Keterbatasan pilihan biasanya mendorong orang untuk lebih kreatif. Itulah yang dialami oleh Ir. Tjokorda Raka Sukawati, untuk memecahkan dilema dalam membangun jalan tol di Jakarta; antara terbatasnya tempat dan biaya.
Ir. Tjokorda Raka Sukawati (lahir di Ubud, Bali, 3 Mei 1931 – meninggal di Ubud, Bali, 11 November 2014 pada umur 83 tahun[1]) adalah seorang insinyur Indonesia yang menemukan konstruksi Sosrobahu, yang memudahkan pembangunan jalan layang tanpa mengganggu arus lalu lintas pada saat pembangunannya.

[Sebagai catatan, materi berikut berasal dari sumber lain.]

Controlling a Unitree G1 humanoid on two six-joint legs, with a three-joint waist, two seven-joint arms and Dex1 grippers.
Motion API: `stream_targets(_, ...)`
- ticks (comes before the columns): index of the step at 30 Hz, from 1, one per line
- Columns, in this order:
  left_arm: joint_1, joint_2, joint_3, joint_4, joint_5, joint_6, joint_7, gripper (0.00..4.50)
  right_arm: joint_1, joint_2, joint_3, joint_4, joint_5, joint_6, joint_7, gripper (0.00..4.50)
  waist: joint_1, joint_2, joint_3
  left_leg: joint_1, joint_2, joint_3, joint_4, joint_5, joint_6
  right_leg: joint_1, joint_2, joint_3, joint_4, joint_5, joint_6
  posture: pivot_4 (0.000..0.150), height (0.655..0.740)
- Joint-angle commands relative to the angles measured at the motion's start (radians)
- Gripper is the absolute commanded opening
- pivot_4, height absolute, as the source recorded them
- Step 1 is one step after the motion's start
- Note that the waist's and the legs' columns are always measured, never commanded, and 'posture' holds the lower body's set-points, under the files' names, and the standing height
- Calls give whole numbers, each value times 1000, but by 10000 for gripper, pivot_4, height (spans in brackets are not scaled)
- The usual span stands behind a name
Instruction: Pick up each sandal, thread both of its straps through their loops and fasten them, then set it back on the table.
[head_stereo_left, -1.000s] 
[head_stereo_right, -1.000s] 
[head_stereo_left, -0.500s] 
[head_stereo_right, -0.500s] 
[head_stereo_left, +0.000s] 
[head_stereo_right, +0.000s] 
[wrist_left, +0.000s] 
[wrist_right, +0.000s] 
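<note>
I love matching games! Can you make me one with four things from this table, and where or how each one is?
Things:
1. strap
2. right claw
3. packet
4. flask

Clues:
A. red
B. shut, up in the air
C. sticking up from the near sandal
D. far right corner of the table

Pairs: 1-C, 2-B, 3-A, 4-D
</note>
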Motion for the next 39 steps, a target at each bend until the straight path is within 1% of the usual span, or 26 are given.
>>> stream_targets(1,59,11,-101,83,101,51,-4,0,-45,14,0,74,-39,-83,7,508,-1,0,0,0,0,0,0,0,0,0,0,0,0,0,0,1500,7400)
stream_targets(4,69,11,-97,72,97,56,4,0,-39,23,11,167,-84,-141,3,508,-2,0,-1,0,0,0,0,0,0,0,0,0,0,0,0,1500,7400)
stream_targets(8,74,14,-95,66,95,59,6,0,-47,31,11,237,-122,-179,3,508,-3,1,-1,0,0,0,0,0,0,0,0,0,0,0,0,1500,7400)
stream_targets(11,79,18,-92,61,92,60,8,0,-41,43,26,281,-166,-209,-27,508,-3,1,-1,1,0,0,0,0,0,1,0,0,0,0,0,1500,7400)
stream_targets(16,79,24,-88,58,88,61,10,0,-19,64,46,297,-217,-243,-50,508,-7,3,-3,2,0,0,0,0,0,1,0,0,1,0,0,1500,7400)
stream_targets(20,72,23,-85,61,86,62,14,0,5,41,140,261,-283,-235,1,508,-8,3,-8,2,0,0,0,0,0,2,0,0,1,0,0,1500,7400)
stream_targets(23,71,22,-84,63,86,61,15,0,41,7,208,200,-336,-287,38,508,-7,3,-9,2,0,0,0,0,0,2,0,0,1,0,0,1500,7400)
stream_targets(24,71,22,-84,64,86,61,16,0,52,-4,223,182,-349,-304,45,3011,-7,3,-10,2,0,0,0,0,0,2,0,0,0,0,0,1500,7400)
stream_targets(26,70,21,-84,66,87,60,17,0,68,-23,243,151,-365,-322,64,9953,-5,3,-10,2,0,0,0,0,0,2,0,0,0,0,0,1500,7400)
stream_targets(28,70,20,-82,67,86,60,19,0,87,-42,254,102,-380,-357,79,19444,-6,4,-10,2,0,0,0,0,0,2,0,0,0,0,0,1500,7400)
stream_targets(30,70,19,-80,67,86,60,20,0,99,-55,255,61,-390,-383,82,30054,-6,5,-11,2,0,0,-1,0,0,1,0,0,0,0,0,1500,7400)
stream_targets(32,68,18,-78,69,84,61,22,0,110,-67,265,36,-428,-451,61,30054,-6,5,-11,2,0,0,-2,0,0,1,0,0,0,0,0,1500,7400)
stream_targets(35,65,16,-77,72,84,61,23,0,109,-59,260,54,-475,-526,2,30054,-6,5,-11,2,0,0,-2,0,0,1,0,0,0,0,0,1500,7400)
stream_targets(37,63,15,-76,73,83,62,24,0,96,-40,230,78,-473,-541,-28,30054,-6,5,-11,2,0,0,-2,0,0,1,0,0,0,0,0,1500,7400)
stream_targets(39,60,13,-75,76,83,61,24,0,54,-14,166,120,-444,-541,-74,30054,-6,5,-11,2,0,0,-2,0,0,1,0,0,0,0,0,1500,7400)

Tjokorda meraih gelar Insinyur bidang Teknik Sipil di Institut Teknologi Bandung 1962, dan memperoleh gelar Doktor dari Universitas Gajah Mada Yogyakarta pada tahun 1996.
Ia meniti karier di PT. Hutama Karya yang bergerak dibidang jasa konstruksi dan infrasruktur, merupakan Badan Usaha Milik Negara (BUMN) di bawah Departemen Pekerjaan Umum (PU). Ketika menggarap proyek jalan layang antara Cawang dengan Tanjung Priok di Jakarta itulah teknologi Sosrobahu ditemukan.
Tahun 80-an koran-koran ramai memberitakan pembangunan jalan tol sepanjang Cawang Tanjungpriok. Jika jalan tol yang ditempatkan di atas jalan by pass Ahmad Yani itu dibangun dengan metode konvensional, jelas akan semakin memacetkan lalulintas.
Sebab, tiang horizontalnya berukuran hampir 22 meter, nyaris sarna lebar dengan jalan by pass itu sendiri.
Pembangunan jalan tol yang justru menimbulkan kemacetan, jelas bertentangan dengan tujuan pembangunan jalan tol itu sendiri. Masih ada alternatif lain, yaitu memakai cara gantung, seperti yang dilakukan di Singapura. Kendalanya, dari aspek biaya akan jauh lebih mahal.
Ir. Tjokorda Raka Sukawati berhasil memecahkan keruwetan ini dengan menciptakan tiang pancang yang diberinya nama Sosrobahu. Sosrobahu bekerja dengan meniru cara kerja dongkrak yang bisa bergeser dan memutar dengan tiang dongkrak sebagai sumbu. Tiang pancang tetap dibangun vertikal searah jalan by pass. Setelah kering, tiang itu diputar 90 derajat. Raka Sukawati berhasil membuat landasan putar yang memungkinkan tiang pier head seberat 488 ton ini berputar di atas kepala pier shaft. Tanggal 27 Juli 1988 menjadi hari yang bersejarah bagi Ir. Tjokorda Raka Sukawati. Untuk pertama kalinya Sosrobahu akan diujicoba. Dengan hati berdebar, Raka menyaksikan tiang horizontal sepanjang 22 meter itu perlahan berputar. “Jika tiang itu tidak berputar, say a akan mengundurkan diri. Malu saya,” katanya. Tapi, Raka Sukawati tidak perlu mengundurkan diri. Sosrobahu hasil ciptaannya, mencatat sukses. Setelah dipatenkan, hasil kreasinya itu kini menjadi salah satu komoditas ekspor yang menghasilkan devisa.
Di ujung kariernya di PT. Hutama Karya, Tjokorda terseret persoalan Korupsi Kolusi Nepotisme (KKN) yang menimpa perusahaan konstruksi itu. Tjokorda harus berurusan dengan masalah commercial paper, hal yang asing bagi seorang insinyur seperti dirinya. Ia sempat berurusan dengan pengadilan. Kasus ini terkuat menyusul krisis finansial Asia yang membuat banyak perusahaan konstruksi terkena masalah.
Tjokorda Raka Sukawati, yang juga pendiri Fakultas Teknik Universitas Udayana, telah pensiun dari PT. Hutama Karya, namun masih tetap berkarya bahkan menghasilkan teknologi sosrobahu versi kedua yang lebih unggul soal kepraktisan dibandingkan versi sebelumnya. Kini ia tinggal di kampung halamannya di Ubud, Bali dengan mengajar di jenjang Pascasarjana Bidang Teknik Sipil Universitas Udayana.